◆ **What this task involves**:
Each line below that contains "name" should be counted; give the total alone.

*** Opening of Available data ***

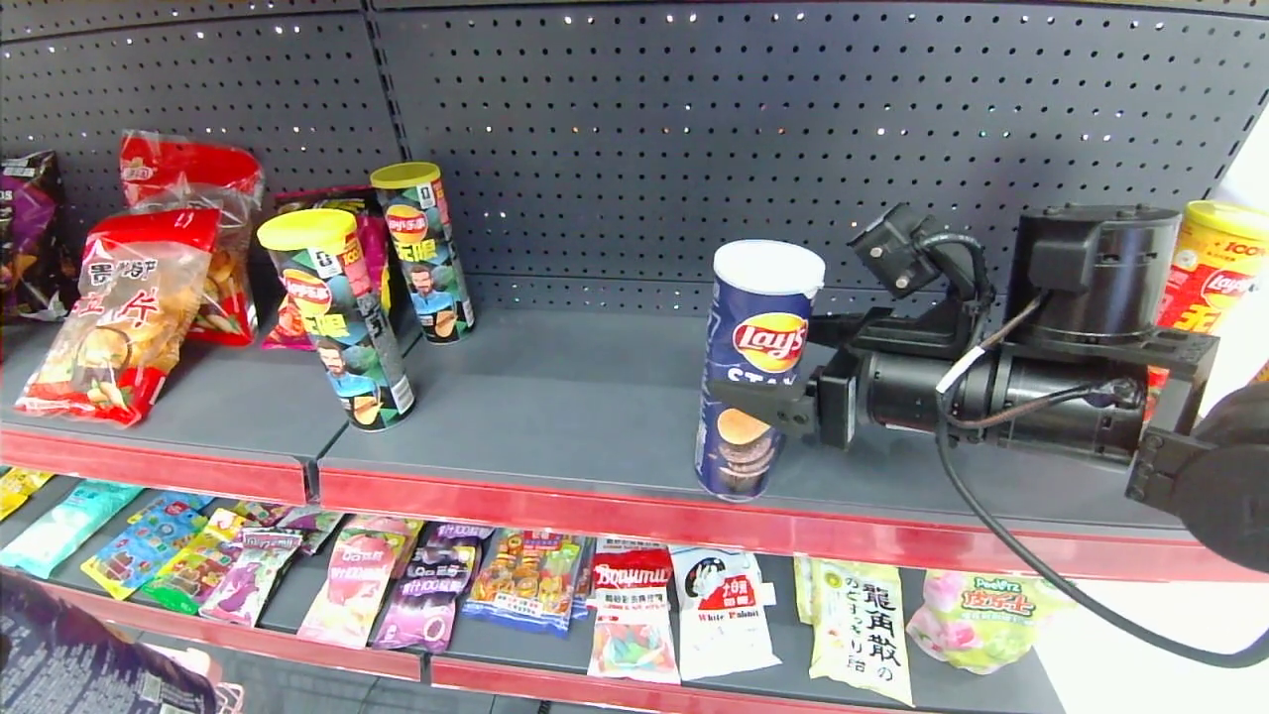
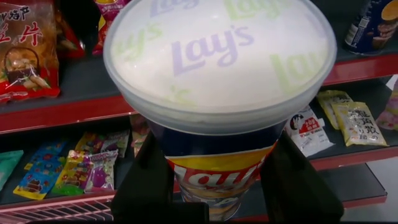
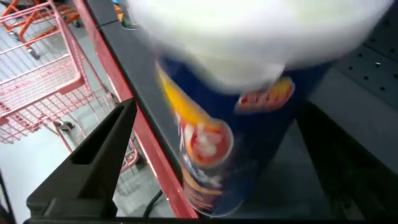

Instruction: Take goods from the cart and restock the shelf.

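Blue cardboard chip can with white plastic lid [image 1: 758,377] stands upright at lower centre of head view, on grey metal shelf with red front lip [image 1: 555,416], close to the lip. Right claw [image 1: 765,399] sits around its mid body, jaws spread. Right wrist view shows a strip of shelf lip between one finger [image 3: 93,155] and the can [image 3: 230,124]. Far finger hidden behind can in head view. Right arm lies level across shelf from right edge of frame, claw pointing frame-left.

Left wrist view adds a second blue chip can with white lid [image 2: 217,68], clamped by left claw [image 2: 217,186], fingers [image 2: 146,183] pressed on both sides, lower body cut off.

Pink wire cart [image 3: 37,74] sits upper left in right wrist view. Can is blurred there, print unreadable. Yellow-lidded can [image 1: 1214,263] half hidden behind right arm.
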Robot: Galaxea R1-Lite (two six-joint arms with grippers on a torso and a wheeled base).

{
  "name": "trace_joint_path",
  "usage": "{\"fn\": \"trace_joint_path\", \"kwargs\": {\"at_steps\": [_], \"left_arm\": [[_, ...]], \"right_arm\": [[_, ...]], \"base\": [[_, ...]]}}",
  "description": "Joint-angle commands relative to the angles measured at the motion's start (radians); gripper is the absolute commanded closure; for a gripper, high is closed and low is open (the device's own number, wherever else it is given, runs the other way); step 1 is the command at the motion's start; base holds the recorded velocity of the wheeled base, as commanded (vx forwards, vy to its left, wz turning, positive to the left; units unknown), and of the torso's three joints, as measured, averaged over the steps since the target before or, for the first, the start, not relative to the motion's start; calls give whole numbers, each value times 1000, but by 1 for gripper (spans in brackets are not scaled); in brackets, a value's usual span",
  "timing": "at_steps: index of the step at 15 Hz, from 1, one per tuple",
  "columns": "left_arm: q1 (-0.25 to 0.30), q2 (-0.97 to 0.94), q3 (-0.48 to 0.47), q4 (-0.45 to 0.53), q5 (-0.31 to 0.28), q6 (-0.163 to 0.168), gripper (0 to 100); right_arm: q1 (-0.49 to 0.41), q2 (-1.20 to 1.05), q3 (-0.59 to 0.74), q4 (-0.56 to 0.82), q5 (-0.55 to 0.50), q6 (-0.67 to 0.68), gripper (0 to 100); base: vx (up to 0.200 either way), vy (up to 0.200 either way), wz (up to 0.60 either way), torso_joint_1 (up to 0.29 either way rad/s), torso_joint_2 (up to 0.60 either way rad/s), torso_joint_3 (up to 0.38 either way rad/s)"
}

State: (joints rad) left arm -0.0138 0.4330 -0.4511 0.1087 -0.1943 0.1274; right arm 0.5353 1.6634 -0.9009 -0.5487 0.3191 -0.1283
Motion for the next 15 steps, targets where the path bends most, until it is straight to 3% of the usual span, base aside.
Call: {"fn": "trace_joint_path", "kwargs": {"at_steps": [1,7,10,12,14,15], "left_arm": [[0,0,-1,-1,-1,0,100],[-2,4,3,-1,-30,0,100],[-2,9,5,-1,-79,0,100],[-2,6,12,-1,-85,-5,100],[-2,-14,38,-1,-86,-6,100],[-2,-28,49,-1,-93,-6,100]], "right_arm": [[-25,-40,39,0,-23,1,0],[-37,-267,249,1,-46,18,0],[-37,-482,430,6,-127,16,0],[-55,-579,453,13,-192,16,0],[-129,-734,510,79,-250,13,0],[-192,-861,536,193,-267,13,0]], "base": [[0,0,0,0,0,0],[0,0,0,0,0,0],[0,0,0,0,0,0],[0,0,0,0,0,0],[0,0,0,0,0,0],[0,0,0,0,0,0]]}}
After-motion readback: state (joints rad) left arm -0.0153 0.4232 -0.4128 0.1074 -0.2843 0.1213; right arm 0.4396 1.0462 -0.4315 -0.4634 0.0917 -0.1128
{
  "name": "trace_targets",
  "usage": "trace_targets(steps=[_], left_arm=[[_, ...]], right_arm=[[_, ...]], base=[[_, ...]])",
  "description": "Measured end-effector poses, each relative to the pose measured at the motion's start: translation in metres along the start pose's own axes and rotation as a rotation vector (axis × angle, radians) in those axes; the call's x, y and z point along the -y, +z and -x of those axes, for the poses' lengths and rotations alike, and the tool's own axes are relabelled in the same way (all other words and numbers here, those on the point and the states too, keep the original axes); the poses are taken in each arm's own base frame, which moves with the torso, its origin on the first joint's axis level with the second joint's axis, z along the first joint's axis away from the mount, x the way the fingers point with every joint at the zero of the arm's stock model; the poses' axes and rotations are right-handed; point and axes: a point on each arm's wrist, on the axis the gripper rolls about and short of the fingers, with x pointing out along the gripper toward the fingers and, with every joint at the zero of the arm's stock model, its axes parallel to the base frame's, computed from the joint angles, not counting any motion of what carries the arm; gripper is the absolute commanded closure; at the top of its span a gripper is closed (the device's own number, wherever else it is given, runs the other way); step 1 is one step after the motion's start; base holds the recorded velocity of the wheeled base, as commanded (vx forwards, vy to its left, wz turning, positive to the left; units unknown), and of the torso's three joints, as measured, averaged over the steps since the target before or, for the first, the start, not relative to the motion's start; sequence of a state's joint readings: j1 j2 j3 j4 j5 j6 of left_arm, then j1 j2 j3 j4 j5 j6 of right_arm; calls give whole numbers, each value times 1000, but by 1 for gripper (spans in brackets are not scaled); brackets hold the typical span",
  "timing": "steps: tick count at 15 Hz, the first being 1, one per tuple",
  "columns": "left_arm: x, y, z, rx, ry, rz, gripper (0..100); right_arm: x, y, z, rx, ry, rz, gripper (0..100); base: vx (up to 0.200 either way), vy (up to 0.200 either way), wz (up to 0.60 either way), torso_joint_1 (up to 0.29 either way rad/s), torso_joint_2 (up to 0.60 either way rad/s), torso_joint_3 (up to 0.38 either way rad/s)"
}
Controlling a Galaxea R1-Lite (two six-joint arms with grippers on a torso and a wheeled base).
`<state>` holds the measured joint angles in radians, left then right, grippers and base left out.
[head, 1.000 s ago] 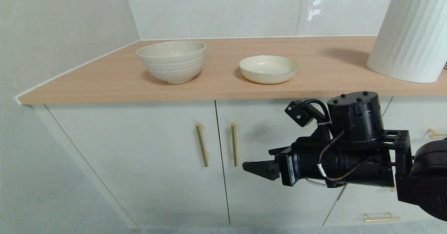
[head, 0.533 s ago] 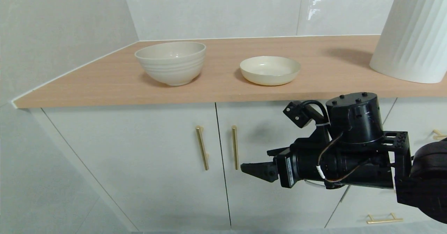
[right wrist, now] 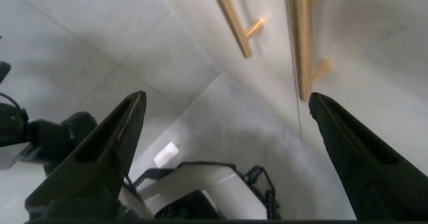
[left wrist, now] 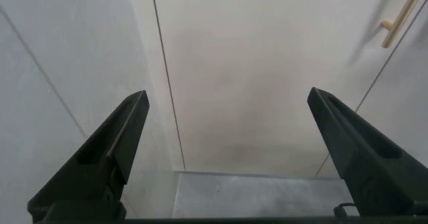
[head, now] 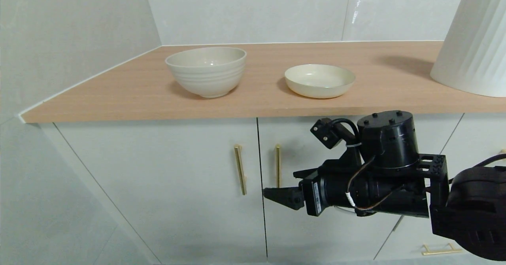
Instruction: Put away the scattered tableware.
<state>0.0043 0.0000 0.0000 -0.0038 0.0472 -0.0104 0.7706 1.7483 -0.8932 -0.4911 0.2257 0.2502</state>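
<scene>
A deep ribbed cream bowl (head: 205,70) and a shallow cream dish (head: 319,80) stand apart on the wooden countertop (head: 118,95). My right gripper (head: 281,186) hangs below the counter's edge, in front of the white cabinet doors, its tip beside the right door's brass handle (head: 278,166). In the right wrist view the right gripper (right wrist: 227,110) is open with nothing between its fingers, and two brass handles (right wrist: 301,37) lie just beyond. My left gripper (left wrist: 227,110) is open too, facing a plain white cabinet front low near the floor.
A tall white ribbed vessel (head: 474,39) stands at the counter's right end. The left door's handle (head: 240,169) sits beside the door seam, and a drawer handle (head: 440,250) is low on the right. Tiled walls close the back and left.
The head view has shifted, so the counter sits further right in the picture. My right gripper has moved left and slightly down, its tip now past the right door's handle.
</scene>
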Motion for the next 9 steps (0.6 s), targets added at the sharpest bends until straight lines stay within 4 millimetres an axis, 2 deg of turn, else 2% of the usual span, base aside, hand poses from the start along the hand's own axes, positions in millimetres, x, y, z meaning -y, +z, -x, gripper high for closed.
trace_targets(steps=[5,9], left_arm=[[0,0,0,1,0,-1,0],[0,0,0,0,0,-1,0]], right_arm=[[5,3,-23,125,23,30,0],[12,-3,-43,121,-1,20,0]], base=[[0,0,0,0,0,0],[0,0,0,0,0,0]])
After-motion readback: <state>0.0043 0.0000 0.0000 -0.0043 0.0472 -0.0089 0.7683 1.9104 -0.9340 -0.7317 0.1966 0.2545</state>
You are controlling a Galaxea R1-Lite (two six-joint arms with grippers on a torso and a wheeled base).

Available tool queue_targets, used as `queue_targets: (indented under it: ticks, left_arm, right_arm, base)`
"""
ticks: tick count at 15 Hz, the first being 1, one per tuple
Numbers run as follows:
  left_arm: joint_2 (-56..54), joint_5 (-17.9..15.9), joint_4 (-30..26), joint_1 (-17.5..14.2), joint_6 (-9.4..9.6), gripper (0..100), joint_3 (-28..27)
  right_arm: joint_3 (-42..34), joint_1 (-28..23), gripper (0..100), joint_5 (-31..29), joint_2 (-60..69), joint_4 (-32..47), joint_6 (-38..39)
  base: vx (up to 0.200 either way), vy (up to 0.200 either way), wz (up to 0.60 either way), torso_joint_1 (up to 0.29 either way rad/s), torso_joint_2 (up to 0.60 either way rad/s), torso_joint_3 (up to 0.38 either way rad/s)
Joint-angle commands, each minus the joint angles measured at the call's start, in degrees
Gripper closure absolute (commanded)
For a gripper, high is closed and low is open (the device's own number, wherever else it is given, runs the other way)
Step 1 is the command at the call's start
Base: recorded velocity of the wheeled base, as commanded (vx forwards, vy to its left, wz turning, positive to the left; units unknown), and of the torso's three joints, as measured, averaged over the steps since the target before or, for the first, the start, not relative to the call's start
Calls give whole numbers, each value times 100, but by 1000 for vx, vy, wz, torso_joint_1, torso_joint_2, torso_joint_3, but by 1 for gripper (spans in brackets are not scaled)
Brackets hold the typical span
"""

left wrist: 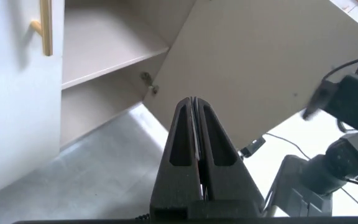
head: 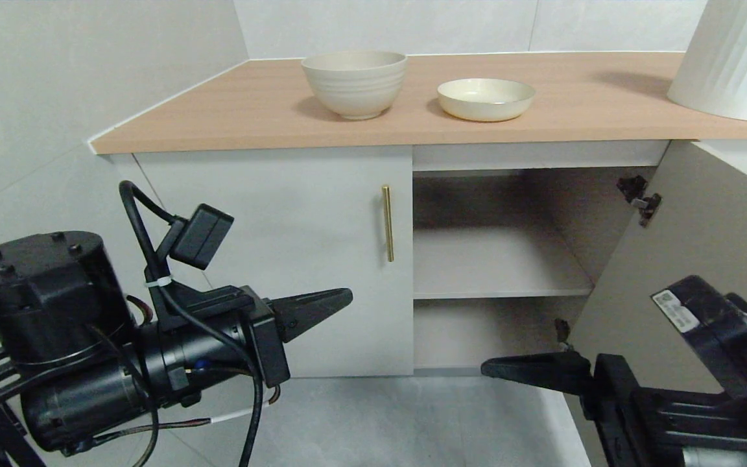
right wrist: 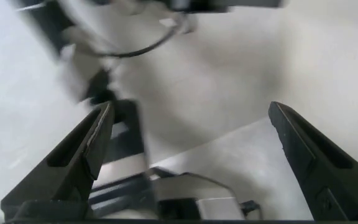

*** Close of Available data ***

◆ **Result of this exercise**:
2